§ EXERCISE:
Repeat exactly the lines from the line containing "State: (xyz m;" to the last line of the listing, including both.

§ DATASET EXTRACT:
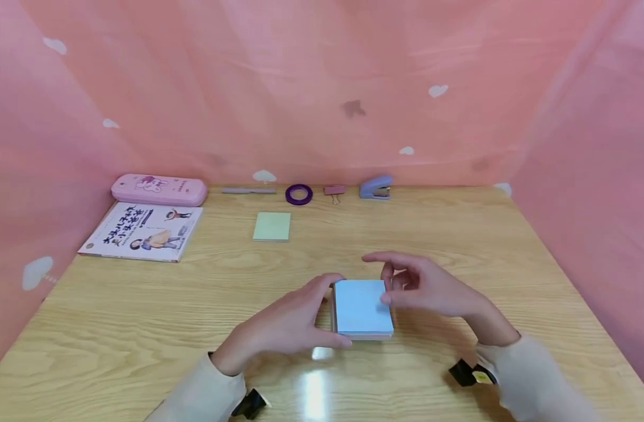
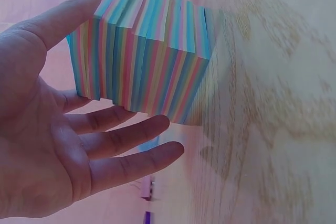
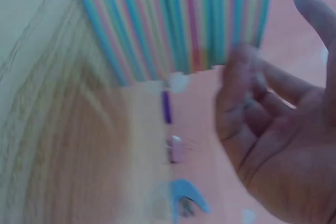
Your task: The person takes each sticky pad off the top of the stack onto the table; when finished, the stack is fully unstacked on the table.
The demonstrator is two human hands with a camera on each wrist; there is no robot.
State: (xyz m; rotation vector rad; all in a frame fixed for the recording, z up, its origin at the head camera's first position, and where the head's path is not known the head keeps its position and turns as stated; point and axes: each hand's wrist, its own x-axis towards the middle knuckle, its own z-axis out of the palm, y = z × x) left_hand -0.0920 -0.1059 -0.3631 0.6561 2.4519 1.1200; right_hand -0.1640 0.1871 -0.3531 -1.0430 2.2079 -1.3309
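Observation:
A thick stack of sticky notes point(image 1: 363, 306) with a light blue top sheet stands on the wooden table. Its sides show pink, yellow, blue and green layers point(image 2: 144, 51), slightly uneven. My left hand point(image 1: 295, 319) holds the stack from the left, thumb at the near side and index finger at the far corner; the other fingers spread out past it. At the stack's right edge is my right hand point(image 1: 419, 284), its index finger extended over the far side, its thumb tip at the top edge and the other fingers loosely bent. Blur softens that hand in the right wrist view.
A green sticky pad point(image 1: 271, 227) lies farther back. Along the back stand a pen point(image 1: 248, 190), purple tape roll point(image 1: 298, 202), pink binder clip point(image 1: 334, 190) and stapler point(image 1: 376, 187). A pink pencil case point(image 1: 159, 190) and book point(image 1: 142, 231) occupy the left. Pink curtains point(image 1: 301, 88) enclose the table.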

§ SOLUTION TO THE EXERCISE:
State: (xyz m; rotation vector rad; all in a frame fixed for the recording, z up, its origin at the head camera's first position, and where the head's path is not known the head keeps its position and turns as stated; point and axes: each hand's wrist, its own x-axis towards the middle knuckle, its own z-axis out of the palm, y = z × x) left_hand -0.0920 -0.1059 -0.3631 0.6561 2.4519 1.1200; right_hand -0.1640 0.1871 -0.3531 -1.0430 2.2079 -1.3309
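Observation:
A thick stack of sticky notes point(image 1: 363, 306) with a light blue top sheet stands on the wooden table. Its sides show pink, yellow, blue and green layers point(image 2: 144, 51), slightly uneven. My left hand point(image 1: 295, 319) holds the stack from the left, thumb at the near side and index finger at the far corner; the other fingers spread out past it. At the stack's right edge is my right hand point(image 1: 419, 284), its index finger extended over the far side, its thumb tip at the top edge and the other fingers loosely bent. Blur softens that hand in the right wrist view.
A green sticky pad point(image 1: 271, 227) lies farther back. Along the back stand a pen point(image 1: 248, 190), purple tape roll point(image 1: 298, 202), pink binder clip point(image 1: 334, 190) and stapler point(image 1: 376, 187). A pink pencil case point(image 1: 159, 190) and book point(image 1: 142, 231) occupy the left. Pink curtains point(image 1: 301, 88) enclose the table.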

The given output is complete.